Some people who accept the argument that no-trial executions should be constitutionally indistinguishable from post-trial executions will undoubtedly wonder why that necessitates the abolition of police—can’t we just reform the no-trial executions away? The simple answer is in theory, yes but, in practice, almost certainly no. This is because radical change rarely comes about as the result of incremental reform. Previously introduced, woefully insufficient reforms also have a way of being reintroduced by police departments, as was the case with the NYPD’s use of “verbal judo,” as the political scientist Naomi Murakawa explained in a 2017 essay. Years earlier, in a 1985 essay, criminologist Gregory H. Williams noted that “[a]s a general proposition, efforts to control the use of deadly force [by police] have not fared too well over time.” This is a euphemistic way of saying that reform has not worked in the context of the no-trial execution. As long as the State, through the police, can administer no-trial executions, the people the Supreme Court has meant to protect from executions remain vulnerable.
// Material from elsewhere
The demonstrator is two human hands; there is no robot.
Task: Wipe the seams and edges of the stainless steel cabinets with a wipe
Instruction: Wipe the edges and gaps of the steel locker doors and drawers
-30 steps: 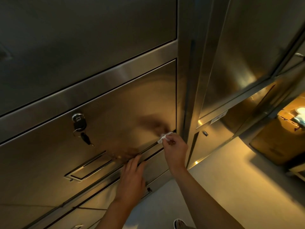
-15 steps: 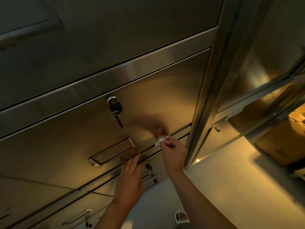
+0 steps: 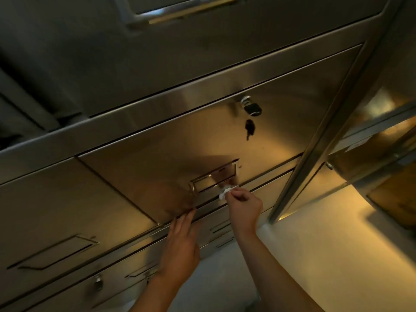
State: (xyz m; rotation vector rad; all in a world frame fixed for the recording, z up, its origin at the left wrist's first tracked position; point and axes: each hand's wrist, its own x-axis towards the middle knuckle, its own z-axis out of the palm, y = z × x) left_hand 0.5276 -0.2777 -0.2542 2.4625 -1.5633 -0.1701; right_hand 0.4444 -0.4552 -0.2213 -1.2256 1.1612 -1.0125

In the final analysis, there is nothing in the history of policing in America that tells us that the police are amenable to meaningful reformation. Rachel Herzing, a black community organizer, has trenchantly described why any argument to the contrary suffers ineluctably from fundamental flaws.
In 2018, we can expect the State to execute more than 1,000 people within US borders, and the overwhelming majority of these people will be executed by police officers with no trial, no conviction, and no other procedural protection. So long as the police are authorized to administer no-trial executions, people like Antwon Rose II remain vulnerable. This continued vulnerability was predicted by the execution of Tamir Rice, and the execution of George Stinney before him. In order to abolish the death penalty in any meaningful way, we must first abolish the police. Up with the Simmons claims. Down with the police.